■ **Required action**:
Scan the records below for the word "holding". Copy each line where it appears.

(Dataset entries)
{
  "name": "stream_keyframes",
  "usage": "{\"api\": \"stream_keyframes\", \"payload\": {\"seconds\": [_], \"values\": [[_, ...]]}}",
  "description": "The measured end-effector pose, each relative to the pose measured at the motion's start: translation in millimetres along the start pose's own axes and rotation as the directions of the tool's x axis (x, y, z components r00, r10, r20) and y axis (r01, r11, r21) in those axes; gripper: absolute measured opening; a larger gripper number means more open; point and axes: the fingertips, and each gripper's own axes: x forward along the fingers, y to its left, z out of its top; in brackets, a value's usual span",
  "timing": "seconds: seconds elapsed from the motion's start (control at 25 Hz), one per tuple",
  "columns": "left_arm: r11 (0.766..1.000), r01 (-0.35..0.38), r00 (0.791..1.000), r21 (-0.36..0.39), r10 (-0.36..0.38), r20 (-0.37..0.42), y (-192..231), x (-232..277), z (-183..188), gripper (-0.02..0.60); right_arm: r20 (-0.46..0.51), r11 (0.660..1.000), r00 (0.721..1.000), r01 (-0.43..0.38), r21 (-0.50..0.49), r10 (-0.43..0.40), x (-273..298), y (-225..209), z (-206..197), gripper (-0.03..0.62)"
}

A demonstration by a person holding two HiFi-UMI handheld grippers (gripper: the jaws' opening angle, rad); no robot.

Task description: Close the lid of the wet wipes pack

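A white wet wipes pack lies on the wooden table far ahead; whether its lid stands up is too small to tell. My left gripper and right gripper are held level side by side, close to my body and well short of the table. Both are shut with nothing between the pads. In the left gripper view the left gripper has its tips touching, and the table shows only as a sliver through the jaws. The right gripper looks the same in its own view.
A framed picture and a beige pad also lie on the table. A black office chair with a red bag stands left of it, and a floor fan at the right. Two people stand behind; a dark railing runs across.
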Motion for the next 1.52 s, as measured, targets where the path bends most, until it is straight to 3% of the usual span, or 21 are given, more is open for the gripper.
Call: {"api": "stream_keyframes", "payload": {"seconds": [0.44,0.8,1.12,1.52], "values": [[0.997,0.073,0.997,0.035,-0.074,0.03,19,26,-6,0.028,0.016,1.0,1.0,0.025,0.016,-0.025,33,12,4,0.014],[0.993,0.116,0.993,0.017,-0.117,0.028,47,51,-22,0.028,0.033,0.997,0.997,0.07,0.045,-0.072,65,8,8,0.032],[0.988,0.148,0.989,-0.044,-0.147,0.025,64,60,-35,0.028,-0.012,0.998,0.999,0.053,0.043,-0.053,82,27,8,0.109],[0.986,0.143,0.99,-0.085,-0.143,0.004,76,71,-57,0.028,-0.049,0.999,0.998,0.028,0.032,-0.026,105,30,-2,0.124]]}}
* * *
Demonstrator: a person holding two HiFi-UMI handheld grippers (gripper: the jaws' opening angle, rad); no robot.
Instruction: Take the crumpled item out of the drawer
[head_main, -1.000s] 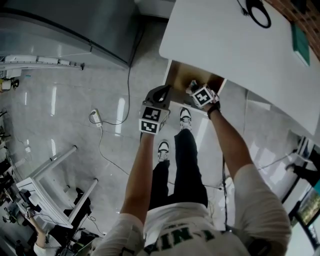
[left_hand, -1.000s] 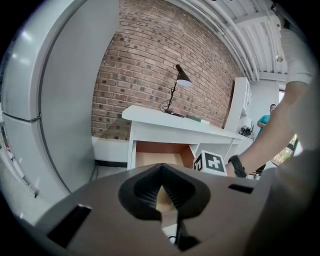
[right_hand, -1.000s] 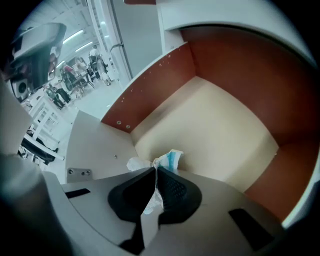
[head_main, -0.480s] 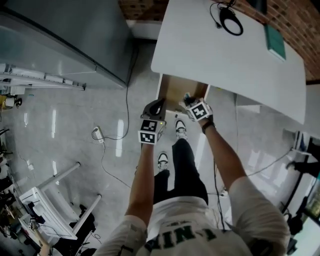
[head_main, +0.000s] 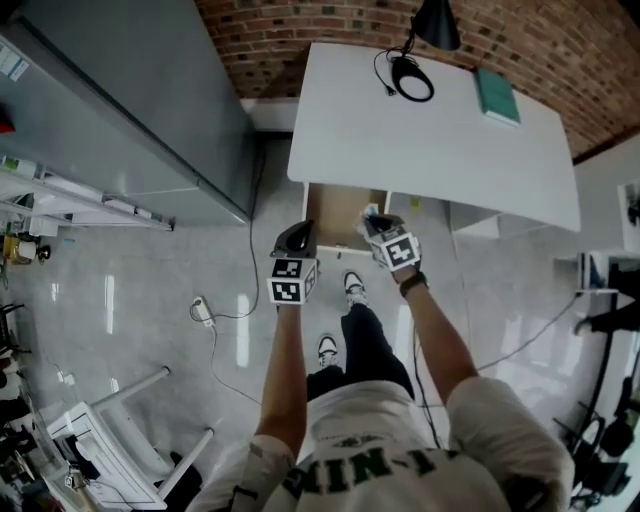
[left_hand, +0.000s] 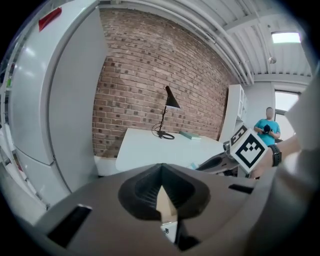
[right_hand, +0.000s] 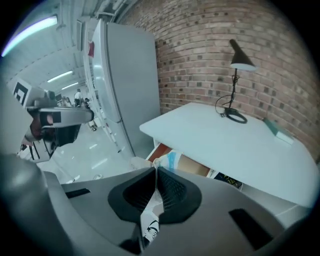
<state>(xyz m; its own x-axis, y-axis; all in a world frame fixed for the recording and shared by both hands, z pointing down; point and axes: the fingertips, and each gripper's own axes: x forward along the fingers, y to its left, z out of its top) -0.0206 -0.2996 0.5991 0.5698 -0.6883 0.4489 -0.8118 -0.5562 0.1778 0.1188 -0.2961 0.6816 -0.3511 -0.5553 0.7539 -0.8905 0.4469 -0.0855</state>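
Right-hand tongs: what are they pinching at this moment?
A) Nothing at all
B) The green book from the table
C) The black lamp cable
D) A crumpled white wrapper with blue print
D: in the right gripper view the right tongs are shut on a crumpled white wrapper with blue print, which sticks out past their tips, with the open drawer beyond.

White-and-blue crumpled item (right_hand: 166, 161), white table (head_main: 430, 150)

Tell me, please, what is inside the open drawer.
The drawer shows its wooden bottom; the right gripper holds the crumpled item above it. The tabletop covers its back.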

■ **Result for this exercise**:
A demonstration by a person holding two HiFi-UMI handheld grippers (gripper: the jaws' opening angle, rad); no robot.
Demonstrator: a person holding two HiFi-UMI handheld grippers (gripper: the jaws' opening angle, rad); no robot.

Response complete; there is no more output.